Transform Uneasiness into At-Easeness

sandy using wood labyrinth.

It’s that time of year again.  Teachers are preparing their classrooms for their new students, parents are taking their children shopping for school supplies and back to school clothing (last years jeans have become high waters), and administrators are preparing pre-school meetings for staff and the arrival of their students.  There is excitement, anticipation, and for some, a bit of uneasiness.

Yes, going back to school often brings up uneasiness for children.  The uneasy feeling about meeting a new teacher.  The uneasy feeling about starting in a new school.  The uneasy feeling about who will be in my classroom.  The uneasy feeling about whether or not the work will be too hard.  There are any number of uneasy feelings that surface and not just for the children. Parents, teachers, and administrators all have their own feelings of uneasiness related to going back to school.  BUT  there are things that can help to dissipate the feelings of uneasiness or at least soften them.

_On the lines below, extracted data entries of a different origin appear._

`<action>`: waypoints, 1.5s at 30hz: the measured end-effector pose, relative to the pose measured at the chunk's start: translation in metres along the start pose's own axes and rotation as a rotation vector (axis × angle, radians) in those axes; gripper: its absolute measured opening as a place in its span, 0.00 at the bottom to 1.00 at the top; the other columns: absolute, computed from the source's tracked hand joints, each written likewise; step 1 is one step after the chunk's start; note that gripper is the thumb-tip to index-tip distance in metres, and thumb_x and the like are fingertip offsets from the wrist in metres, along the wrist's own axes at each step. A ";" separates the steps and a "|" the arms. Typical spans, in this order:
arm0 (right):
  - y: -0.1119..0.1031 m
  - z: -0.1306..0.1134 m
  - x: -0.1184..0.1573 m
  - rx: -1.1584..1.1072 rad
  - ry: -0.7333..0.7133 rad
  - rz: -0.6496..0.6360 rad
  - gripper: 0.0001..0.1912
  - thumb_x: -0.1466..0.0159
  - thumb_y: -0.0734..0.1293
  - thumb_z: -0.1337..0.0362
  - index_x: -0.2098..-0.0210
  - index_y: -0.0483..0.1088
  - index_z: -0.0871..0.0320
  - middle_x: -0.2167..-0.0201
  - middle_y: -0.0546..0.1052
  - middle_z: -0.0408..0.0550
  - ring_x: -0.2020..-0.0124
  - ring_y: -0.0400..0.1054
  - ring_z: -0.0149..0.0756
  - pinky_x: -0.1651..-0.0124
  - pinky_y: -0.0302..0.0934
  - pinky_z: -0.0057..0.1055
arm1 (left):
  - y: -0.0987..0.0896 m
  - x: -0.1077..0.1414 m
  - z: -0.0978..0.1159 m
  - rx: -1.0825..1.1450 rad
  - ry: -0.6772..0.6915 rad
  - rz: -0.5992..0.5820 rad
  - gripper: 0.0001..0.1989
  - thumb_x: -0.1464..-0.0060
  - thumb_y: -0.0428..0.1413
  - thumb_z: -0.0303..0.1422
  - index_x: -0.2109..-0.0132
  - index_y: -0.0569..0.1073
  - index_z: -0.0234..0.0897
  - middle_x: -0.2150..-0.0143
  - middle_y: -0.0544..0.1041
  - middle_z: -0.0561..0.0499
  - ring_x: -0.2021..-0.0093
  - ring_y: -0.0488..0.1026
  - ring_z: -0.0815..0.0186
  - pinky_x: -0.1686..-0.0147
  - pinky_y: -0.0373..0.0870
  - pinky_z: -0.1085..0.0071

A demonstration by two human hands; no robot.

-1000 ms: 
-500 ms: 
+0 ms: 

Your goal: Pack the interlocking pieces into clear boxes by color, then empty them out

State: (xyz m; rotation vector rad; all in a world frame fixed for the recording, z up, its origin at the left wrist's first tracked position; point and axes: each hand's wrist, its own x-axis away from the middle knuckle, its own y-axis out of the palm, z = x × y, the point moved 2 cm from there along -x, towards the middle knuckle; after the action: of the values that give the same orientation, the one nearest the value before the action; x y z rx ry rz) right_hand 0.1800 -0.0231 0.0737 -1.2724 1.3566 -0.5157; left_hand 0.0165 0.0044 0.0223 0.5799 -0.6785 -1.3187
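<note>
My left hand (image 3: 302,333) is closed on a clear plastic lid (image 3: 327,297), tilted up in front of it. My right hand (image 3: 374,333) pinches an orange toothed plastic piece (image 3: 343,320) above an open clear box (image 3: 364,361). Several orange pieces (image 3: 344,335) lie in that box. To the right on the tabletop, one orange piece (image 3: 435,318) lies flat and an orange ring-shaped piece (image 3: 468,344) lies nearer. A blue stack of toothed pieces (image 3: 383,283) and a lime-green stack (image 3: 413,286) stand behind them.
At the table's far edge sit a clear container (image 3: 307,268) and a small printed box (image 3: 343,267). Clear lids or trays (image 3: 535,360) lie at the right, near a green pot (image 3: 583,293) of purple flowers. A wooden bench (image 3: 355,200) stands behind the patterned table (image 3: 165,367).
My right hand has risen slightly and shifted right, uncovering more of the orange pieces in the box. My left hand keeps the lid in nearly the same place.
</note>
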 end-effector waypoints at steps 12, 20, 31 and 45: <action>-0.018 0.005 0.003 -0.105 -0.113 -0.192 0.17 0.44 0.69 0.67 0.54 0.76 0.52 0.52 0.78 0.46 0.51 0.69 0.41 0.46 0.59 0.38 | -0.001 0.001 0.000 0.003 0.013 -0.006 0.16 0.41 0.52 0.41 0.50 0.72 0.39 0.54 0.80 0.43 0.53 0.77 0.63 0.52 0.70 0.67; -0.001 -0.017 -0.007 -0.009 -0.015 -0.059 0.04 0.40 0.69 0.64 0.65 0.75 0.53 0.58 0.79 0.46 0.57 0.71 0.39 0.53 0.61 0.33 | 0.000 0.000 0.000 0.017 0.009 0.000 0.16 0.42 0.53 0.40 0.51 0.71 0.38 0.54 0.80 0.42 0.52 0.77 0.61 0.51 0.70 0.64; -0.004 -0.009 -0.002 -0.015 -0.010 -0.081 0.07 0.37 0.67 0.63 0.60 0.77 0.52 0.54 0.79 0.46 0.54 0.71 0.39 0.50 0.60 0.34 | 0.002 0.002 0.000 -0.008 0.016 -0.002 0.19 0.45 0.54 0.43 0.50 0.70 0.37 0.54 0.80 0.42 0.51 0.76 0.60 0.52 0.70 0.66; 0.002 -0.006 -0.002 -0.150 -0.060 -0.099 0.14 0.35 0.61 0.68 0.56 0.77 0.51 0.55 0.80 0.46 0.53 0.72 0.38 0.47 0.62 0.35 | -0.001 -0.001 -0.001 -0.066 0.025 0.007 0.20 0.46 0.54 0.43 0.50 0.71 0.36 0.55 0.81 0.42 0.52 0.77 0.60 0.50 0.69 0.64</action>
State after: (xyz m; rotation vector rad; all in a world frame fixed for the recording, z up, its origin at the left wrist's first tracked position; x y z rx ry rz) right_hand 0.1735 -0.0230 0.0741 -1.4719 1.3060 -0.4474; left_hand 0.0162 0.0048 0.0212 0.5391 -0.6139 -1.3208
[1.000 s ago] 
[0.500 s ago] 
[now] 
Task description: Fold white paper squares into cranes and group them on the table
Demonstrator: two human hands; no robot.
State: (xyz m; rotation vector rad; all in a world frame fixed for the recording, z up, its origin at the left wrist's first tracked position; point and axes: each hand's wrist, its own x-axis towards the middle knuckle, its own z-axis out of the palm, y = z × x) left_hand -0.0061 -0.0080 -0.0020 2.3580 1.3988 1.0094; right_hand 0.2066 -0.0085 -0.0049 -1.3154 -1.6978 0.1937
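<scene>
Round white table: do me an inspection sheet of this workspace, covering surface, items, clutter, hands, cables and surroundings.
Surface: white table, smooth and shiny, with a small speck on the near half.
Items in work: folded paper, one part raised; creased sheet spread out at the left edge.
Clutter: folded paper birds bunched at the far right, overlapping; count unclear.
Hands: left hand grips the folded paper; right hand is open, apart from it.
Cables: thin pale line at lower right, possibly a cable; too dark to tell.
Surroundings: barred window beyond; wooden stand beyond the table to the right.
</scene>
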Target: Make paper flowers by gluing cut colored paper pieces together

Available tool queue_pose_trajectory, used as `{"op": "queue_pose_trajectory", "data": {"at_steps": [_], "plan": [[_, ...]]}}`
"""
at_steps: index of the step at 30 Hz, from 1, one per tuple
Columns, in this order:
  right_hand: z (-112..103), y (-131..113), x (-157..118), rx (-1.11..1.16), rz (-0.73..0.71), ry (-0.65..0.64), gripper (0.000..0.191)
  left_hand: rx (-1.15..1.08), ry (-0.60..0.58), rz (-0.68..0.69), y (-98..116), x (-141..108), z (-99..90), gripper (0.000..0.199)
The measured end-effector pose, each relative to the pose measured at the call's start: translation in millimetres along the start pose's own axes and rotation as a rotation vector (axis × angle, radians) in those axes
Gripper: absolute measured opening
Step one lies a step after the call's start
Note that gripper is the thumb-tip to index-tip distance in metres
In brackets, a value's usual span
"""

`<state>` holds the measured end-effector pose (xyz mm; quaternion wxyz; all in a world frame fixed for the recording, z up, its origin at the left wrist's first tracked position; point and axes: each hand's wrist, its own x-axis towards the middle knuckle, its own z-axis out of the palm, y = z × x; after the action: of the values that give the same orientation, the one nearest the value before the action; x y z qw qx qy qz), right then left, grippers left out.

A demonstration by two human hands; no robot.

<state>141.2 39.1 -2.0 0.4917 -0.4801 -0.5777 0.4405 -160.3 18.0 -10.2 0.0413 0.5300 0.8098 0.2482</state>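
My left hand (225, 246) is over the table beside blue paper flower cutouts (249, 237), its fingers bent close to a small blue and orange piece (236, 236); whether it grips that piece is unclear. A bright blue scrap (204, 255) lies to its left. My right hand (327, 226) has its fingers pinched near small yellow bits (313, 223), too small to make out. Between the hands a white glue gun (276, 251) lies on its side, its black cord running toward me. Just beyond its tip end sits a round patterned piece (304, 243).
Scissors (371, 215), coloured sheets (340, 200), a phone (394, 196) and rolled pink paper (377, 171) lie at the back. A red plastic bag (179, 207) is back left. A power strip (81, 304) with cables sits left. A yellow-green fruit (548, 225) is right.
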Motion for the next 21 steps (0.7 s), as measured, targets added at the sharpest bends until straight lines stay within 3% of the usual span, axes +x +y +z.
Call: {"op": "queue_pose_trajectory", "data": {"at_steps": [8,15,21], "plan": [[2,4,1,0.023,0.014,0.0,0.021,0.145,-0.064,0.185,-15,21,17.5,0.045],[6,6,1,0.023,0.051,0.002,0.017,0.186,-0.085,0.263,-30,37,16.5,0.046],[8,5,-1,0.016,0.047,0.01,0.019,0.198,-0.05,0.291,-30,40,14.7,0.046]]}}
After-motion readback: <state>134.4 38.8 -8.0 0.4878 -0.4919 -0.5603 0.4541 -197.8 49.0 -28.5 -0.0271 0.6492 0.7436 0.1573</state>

How can one replace uneasiness with at-easeness?  I have found that one tool that has proven helpful to many children and adults alike is finger-walking a labyrinth.  I use this technique with the children I work with privately and with the adults I meet in my Peaceable Classroom and Peaceable Living workshops.  It’s a very simple yet effective tool for quieting the body and mind.  (A black line master of a Cretan labyrinth may be found in my book Creating the Peaceable Classroom.)

First of all, a labyrinth is a unicursal pathway to the center and out again.  It is different form a maze that blocks your way if you take a wrong turn.  With a labyrinth, you can never take a wrong turn for the path will always take you to the center and out again even if it looks as though it won’t.  You just keep moving forward, and eventually, you arrive at the center.  It is like your journey through life.  The path may have twists and turns, but if you keep on moving forward, you will get to where you are going.

As you circle to the center of the labyrinth, you come to your own center which is a place of peace and stillness.  And then, at the center, you leave behind any emotions that may have been interrupting your ability to focus, to concentrate, or to relate to others in a good way.  As you circle out, you bring that peace and stillness with you as you move into your day, your work, your life.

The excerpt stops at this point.